EXERCISE OBJECTIVE >> Using the listing, copy each whole line that features "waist".

RECORDED INFORMATION >>
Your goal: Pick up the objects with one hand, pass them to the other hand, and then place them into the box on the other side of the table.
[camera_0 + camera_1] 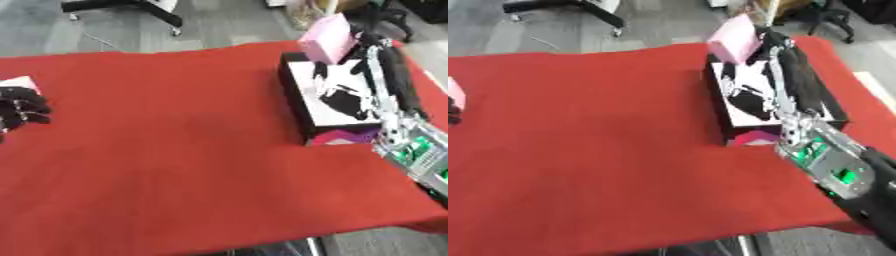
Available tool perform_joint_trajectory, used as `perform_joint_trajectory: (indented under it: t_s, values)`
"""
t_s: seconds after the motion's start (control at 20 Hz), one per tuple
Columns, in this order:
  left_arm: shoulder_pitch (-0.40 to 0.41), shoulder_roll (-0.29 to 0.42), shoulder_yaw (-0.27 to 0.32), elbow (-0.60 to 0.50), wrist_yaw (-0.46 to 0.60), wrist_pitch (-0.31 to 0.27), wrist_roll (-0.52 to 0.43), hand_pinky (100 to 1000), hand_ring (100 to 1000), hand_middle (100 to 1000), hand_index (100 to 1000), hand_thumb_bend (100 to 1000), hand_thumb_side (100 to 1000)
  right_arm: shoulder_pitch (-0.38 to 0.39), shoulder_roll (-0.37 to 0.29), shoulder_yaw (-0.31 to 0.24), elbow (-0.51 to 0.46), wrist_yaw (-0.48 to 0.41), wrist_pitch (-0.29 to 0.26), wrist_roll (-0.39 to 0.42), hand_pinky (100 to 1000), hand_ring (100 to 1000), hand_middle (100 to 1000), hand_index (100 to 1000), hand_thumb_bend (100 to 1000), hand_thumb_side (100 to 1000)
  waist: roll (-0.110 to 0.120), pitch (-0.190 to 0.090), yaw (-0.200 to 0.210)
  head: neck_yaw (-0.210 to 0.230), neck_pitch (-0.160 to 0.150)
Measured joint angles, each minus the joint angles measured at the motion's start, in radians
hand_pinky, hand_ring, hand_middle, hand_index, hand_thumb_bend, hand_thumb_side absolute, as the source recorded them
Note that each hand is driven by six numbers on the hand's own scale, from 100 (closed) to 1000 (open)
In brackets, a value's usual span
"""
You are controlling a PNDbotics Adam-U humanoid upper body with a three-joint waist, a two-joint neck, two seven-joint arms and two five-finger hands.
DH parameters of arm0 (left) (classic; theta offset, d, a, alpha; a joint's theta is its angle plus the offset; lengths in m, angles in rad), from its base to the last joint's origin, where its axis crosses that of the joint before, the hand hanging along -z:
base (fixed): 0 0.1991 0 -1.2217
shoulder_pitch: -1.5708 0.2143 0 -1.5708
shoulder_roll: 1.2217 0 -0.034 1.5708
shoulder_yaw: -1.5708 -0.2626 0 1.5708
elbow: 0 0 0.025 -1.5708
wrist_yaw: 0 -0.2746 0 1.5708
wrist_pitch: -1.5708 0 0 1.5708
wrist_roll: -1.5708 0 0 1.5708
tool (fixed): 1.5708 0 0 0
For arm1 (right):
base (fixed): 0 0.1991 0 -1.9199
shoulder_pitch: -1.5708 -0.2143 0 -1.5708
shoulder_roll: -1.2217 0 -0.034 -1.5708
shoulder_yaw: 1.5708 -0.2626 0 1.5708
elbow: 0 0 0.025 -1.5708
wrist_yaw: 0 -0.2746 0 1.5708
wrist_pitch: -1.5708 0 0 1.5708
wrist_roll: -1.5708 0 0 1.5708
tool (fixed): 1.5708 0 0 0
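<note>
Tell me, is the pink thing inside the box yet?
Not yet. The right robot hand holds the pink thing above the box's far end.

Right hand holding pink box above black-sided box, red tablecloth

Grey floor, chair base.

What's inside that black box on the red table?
The black box shows a white floor with dark shapes I cannot identify, plus something magenta at its near end. The right robot hand holds a pink object above its far end. The arm hides the right side.
</note>
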Motion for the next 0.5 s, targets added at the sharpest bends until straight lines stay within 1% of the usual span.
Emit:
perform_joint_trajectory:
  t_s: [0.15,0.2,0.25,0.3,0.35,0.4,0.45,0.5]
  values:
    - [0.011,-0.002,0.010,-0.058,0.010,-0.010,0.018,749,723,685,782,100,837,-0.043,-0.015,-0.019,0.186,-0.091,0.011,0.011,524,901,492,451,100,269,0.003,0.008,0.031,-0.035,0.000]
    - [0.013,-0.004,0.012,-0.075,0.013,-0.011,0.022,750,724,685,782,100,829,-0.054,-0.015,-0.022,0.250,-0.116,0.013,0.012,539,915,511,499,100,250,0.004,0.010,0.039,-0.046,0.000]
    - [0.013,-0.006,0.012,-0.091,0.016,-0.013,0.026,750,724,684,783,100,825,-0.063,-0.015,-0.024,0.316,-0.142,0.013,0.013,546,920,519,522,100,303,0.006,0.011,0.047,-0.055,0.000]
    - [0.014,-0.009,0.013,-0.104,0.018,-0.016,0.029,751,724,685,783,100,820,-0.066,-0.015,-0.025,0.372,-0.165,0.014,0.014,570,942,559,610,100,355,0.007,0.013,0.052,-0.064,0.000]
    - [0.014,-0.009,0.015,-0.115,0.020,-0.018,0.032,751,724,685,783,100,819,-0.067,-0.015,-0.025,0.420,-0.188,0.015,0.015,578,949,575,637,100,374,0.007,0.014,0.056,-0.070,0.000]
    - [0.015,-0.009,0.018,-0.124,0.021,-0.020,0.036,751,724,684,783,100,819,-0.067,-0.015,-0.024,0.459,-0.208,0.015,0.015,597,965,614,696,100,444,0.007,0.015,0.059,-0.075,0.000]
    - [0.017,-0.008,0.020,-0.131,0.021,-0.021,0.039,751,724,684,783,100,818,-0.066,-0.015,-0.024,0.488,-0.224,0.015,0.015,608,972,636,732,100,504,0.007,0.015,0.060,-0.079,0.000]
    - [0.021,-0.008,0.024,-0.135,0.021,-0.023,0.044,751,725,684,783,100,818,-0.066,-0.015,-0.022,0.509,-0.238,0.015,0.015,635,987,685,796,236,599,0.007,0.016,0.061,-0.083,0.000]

RESPONSE TO THE TASK >>
  waist: roll (-0.110 to 0.120), pitch (-0.190 to 0.090), yaw (-0.200 to 0.210)
You are controlling a PNDbotics Adam-U humanoid upper body with a three-joint waist, a two-joint neck, two seven-joint arms and two five-finger hands.

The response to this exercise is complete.